Privacy and cybersecurity experience – Mr. Lazzarotti counsels multinational, national and regional companies in all industries on the broad array of laws, regulations, best practices, and preventive safeguards. The following are examples of areas of focus in his practice:

  • Advising health care providers, business associates, and group health plan sponsors concerning HIPAA/HITECH compliance, including risk assessments, policies and procedures, incident response plan development, vendor assessment and management programs, and training.
  • Coached hundreds of companies through the investigation, remediation, notification, and overall response to data breaches of all kinds – PHI, PII, payment card, etc.
  • Helping organizations address questions about the application, implementation, and overall compliance with European Union’s General Data Protection Regulation (GDPR) and, in particular, its implications in the U.S., together with preparing for the California Consumer Privacy Act.
  • Working with organizations to develop and implement video, audio, and data-driven monitoring and surveillance programs. For instance, in the transportation and related industries, Joe has worked with numerous clients on fleet management programs involving the use of telematics, dash-cams, event data recorders (EDR), and related technologies.
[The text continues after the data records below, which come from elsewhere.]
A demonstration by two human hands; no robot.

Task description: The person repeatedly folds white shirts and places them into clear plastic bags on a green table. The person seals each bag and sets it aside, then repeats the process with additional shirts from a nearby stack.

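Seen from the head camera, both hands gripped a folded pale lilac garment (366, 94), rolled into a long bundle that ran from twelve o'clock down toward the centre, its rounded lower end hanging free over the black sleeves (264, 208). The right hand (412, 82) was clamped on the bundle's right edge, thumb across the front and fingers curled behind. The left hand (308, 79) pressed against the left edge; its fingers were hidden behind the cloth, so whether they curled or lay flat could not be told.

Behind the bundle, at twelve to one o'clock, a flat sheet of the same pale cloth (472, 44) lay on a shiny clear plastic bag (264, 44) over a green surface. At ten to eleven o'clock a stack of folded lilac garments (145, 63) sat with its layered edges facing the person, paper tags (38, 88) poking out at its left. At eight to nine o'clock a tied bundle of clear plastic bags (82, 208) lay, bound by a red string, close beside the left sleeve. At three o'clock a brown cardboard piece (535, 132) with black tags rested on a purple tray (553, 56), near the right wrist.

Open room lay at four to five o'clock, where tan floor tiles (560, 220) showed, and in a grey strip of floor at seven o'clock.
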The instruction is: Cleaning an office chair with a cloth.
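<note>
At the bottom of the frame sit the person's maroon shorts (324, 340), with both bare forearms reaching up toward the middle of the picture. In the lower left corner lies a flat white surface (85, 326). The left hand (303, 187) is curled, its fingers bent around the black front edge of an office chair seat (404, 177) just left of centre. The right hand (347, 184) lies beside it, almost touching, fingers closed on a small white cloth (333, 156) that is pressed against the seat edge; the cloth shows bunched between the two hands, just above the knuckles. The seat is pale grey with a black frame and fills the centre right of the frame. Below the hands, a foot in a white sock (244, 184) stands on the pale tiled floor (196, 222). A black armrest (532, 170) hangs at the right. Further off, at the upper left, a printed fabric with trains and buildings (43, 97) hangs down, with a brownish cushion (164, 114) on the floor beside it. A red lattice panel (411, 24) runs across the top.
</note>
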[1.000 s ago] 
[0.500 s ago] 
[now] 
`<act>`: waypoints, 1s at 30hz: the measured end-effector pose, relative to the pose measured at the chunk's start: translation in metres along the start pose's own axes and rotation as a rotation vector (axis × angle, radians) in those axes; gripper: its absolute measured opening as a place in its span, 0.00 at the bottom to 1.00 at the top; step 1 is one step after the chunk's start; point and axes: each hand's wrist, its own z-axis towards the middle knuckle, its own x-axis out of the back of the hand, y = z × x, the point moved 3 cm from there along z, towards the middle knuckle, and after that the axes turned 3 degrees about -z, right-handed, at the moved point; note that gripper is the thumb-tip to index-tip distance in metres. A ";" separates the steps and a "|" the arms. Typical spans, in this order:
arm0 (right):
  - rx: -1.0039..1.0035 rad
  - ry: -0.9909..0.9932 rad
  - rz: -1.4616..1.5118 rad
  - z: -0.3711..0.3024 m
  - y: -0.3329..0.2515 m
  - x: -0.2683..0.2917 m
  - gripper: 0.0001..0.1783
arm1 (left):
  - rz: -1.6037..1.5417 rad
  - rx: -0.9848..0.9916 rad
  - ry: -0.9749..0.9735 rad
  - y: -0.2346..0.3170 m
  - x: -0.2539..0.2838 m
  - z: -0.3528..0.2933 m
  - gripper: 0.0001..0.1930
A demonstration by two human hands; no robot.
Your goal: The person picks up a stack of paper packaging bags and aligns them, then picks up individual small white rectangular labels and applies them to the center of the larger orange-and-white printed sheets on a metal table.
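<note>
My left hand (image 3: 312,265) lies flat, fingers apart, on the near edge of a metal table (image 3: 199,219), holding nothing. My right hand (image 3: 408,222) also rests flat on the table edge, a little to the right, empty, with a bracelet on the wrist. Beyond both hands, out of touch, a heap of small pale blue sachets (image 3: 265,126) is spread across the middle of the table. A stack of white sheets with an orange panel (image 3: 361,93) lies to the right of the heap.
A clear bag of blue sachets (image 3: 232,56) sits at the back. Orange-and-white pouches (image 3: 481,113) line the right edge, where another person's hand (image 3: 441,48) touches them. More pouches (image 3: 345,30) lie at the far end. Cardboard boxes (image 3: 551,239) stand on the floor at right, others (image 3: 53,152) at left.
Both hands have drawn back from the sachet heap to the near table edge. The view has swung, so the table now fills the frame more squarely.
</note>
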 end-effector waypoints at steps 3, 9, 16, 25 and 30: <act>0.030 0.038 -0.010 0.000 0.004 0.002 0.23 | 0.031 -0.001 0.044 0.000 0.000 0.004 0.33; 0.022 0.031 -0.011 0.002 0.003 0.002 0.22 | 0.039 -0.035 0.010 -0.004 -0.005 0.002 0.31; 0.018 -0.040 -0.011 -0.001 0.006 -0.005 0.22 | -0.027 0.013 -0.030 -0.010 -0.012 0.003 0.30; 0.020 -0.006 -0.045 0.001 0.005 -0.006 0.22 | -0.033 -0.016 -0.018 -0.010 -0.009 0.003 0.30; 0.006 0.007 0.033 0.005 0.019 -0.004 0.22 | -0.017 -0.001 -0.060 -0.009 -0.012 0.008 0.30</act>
He also has advised many clients in the use of biometrics including with regard to consent, data security, and retention issues under BIPA and other laws.
  • Assisting clients with growing state data security mandates to safeguard personal information, including steering clients through detailed risk assessments and converting those assessments into practical “best practice” risk management solutions, including written information security programs (WISPs). Related work includes compliance advice concerning FTC Act, Regulation S-P, GLBA, and New York Reg. 500.
  • Advising clients about best practices for electronic communications, including in social media, as well as when communicating under a “bring your own device” (BYOD) or “company owned personally enabled device” (COPE) environment.
  • Conducting various levels of privacy and data security training for executives and employees
  • Supports organizations through mergers, acquisitions, and reorganizations with regard to the handling of employee and customer data, and the safeguarding of that data during the transaction.
  • Representing organizations in matters involving inquiries into privacy and data security compliance before federal and state agencies including the HHS Office of Civil Rights, Federal Trade Commission, and various state Attorneys General.

Benefits counseling experience – Mr. Lazzarotti’s work in the benefits counseling area covers many areas of employee benefits law. Below are some examples of that work:

  • As part of the Firm’s Health Care Reform Team, he advises employers and plan sponsors regarding the establishment, administration and operation of fully insured and self-funded health and welfare plans to comply with ERISA, IRC, ACA/PPACA, HIPAA, COBRA, ADA, GINA, and other related laws.
  • Guiding clients through the selection of plan service providers, along with negotiating service agreements with vendors to address plan compliance and operations, while leveraging data security experience to ensure plan data is safeguarded.
  • Counsels plan sponsors on day-to-day compliance and administrative issues affecting plans.
  • Assists in the design and drafting of benefit plan documents, including severance and fringe benefit plans.
  • Advises plan sponsors concerning employee benefit plan operation, administration and correcting errors in operation.

Mr. Lazzarotti speaks and writes regularly on current employee benefits and data privacy and cybersecurity topics and his work has been published in leading business and legal journals and media outlets, such as The Washington Post, Inside Counsel, Bloomberg, The National Law Journal, Financial Times, Business Insurance, HR Magazine and NPR, as well as the ABA Journal, The American Lawyer, Law360, Bender’s Labor and Employment Bulletin, the Australian Privacy Law Bulletin and the Privacy, and Data Security Law Journal.

Mr. Lazzarotti served as a judicial law clerk for the Honorable Laura Denvir Stith on the Missouri Court of Appeals.